In my previous blog post, I discussed how you can use the processor software development kit (Processor SDK) for industrial products. In this post, I’ll explain how to develop applications with ease of development and quick time to market.
Let’s take an industrial application to show how you can start with a concept block diagram and use it when developing a product. Figure 1 shows a concept diagram of single-chip motor control at a high level.
Figure 1: Single-chip motor-control concept
Figure 2 shows a Processor SDK-based design meeting the concept shown in Figure 1. I’ll focus on software aspects in this blog post.
Figure 2: Processor SDK-based architecture for single-chip motor control
Each of the blocks shown in Figure 2 is delivered at production-ready quality, with an out-of-the-box example real-time operating system (RTOS) template application that you can use to start prototyping. The Processor SDK offers software components like real-time protocols and control and communication interface drivers. Each of these modules includes a header file documenting application programming interfaces (APIs) for you to interface and integrate your application.
For this example industrial application, the programmable real-time unit subsystem and industrial communication subsystem (PRU-ICSS) software packages provide EtherCAT and EnDAT 2.2 decoder real-time protocols. Modules like UART and I2C in the Processor SDK are available for board-level control and console functions. A secondary boot loader available in the SDK has several options for booting application images. The Processor SDK ships with operating systems (OSs) like TI RTOS and Linux®, and you can design and create task models as needed.
This example highlights a simple motor control use case with a minimal set of drivers; however, it’s possible to extend this methodology to all modules available in the Processor SDK and choose a combination of drivers and protocols as needed.
The template application and evaluation module (EVM) enable you to prototype the solution quickly. Once the prototype is complete, you can move your application to the production board following the steps highlighted in the TI training “Application Development Using Processor SDK RTOS,” under the Port section.
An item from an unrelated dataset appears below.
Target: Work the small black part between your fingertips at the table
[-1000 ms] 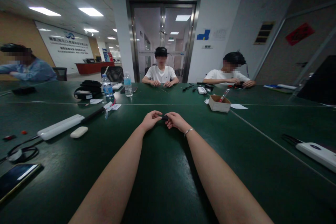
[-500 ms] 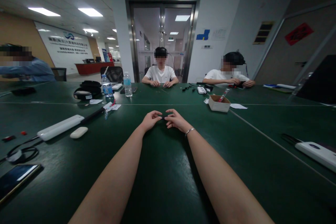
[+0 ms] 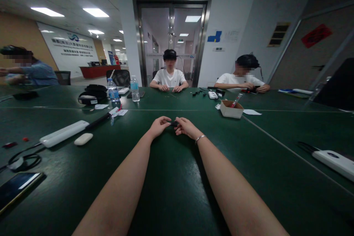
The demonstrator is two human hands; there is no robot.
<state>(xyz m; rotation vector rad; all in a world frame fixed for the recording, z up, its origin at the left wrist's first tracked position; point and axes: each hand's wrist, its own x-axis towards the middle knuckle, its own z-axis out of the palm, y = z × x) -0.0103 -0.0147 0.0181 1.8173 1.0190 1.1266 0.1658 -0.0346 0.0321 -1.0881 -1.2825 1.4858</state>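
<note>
Both arms reach forward over the dark green table (image 3: pixel 171 177). A small black object (image 3: pixel 174 123) is between my two hands, too small to name. My left hand (image 3: pixel 159 126) pinches its left end between thumb and fingers. From the other side, my right hand (image 3: pixel 186 127), with a silver bracelet at the wrist, has its fingers closed on the right end of the same object.
A cardboard box (image 3: pixel 231 110) stands beyond my right hand. Bottles (image 3: pixel 135 89), a black case (image 3: pixel 92 95), a long white device (image 3: pixel 65 133), a white oval case (image 3: pixel 83 139) and a phone (image 3: pixel 19 190) lie left. Another white device (image 3: pixel 334 162) is right. People sit across.
My right hand's fingers have closed in from a spread pose onto the black object. My left hand has hardly moved. At the far left, a person's arm has shifted.
</note>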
Developers can then scale their prototype to other Sitara™ processors for evaluation and design using the Processor SDK, which isthe single software platform across the Sitara portfolio.
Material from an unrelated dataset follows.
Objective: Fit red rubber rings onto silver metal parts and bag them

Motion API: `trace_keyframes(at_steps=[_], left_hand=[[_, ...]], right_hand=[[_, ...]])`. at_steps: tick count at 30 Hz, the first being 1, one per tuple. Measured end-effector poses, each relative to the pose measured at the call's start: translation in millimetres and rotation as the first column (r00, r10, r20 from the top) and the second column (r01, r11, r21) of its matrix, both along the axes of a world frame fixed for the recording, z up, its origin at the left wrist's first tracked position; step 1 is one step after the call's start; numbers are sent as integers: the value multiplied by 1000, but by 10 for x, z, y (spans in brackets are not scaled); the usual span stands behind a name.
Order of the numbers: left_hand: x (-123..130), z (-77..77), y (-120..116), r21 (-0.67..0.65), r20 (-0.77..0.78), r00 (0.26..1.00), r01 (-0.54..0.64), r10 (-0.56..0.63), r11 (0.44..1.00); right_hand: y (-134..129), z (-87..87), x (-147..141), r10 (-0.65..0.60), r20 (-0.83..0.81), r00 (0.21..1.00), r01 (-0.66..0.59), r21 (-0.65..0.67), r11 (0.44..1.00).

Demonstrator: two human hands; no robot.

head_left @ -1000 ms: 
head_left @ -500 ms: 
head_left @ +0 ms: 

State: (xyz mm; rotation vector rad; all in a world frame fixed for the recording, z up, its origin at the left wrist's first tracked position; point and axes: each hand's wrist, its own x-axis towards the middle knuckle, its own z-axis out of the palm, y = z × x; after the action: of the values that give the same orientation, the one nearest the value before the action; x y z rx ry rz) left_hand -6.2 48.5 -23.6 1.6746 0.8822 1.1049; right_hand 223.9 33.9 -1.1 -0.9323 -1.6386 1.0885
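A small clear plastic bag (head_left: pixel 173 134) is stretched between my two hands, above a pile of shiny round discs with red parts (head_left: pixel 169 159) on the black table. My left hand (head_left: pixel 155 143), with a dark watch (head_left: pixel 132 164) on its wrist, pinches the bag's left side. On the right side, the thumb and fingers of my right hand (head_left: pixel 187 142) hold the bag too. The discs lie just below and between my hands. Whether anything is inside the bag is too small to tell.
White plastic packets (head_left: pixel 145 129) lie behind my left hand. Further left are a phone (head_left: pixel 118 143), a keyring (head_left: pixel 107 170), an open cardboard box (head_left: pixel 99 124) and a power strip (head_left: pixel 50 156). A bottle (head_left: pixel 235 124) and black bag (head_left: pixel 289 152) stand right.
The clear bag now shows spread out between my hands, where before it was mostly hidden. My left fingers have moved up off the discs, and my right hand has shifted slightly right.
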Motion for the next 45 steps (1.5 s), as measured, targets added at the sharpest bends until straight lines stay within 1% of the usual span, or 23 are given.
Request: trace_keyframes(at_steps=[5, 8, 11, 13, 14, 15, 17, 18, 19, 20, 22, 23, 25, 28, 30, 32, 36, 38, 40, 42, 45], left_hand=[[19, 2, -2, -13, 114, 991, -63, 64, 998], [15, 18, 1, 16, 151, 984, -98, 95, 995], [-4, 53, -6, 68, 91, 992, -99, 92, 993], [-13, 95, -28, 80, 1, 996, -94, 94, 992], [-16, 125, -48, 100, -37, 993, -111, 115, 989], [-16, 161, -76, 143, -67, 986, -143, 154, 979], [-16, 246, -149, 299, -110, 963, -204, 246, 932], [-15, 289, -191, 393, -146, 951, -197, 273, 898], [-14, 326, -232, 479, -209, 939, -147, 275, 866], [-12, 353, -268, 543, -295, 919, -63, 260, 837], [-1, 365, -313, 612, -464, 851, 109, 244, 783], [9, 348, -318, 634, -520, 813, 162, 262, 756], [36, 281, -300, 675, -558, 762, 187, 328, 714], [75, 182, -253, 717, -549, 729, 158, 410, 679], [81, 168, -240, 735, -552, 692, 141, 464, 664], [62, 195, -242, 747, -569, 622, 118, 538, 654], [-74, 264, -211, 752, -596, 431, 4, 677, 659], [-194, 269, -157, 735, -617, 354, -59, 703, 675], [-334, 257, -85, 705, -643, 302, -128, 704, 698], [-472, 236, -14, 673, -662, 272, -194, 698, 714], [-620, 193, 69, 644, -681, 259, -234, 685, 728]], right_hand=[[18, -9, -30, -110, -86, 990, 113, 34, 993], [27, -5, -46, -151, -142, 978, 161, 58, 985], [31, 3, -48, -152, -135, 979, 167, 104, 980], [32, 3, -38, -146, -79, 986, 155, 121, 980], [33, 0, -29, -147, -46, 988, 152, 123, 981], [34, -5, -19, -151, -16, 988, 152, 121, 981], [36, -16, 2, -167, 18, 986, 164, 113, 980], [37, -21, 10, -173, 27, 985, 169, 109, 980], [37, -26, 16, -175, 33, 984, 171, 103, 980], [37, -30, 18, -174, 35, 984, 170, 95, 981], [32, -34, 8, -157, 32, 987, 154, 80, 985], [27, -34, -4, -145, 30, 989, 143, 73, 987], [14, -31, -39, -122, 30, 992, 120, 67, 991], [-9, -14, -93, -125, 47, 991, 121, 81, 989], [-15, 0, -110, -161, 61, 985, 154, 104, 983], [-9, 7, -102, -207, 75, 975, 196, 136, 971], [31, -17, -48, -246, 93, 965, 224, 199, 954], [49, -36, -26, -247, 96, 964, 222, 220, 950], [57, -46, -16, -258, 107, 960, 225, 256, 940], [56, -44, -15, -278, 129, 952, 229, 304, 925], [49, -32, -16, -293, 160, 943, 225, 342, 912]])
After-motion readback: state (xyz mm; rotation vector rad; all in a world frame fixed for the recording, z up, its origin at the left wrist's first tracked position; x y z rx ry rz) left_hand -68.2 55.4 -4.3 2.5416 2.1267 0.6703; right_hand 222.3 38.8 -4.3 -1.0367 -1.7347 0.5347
If you are dealing with the Linux operating system, you can leverage the Yocto project, define the board-level details as a Yocto layer and fully leverage TI and OpenEmbedded Yocto components.
The Processor SDK also provides the Code Composer Studio™ integrated development environment; debugger; compiler tools; and hardware configuration tools like a pin multiplexer and clock tree as one single stop for development and debugging.
These tools and packages are fully integrated and qualified through Processor SDK testing and provide a seamless way for you to develop complex applications focusing on your differentiation at an application level.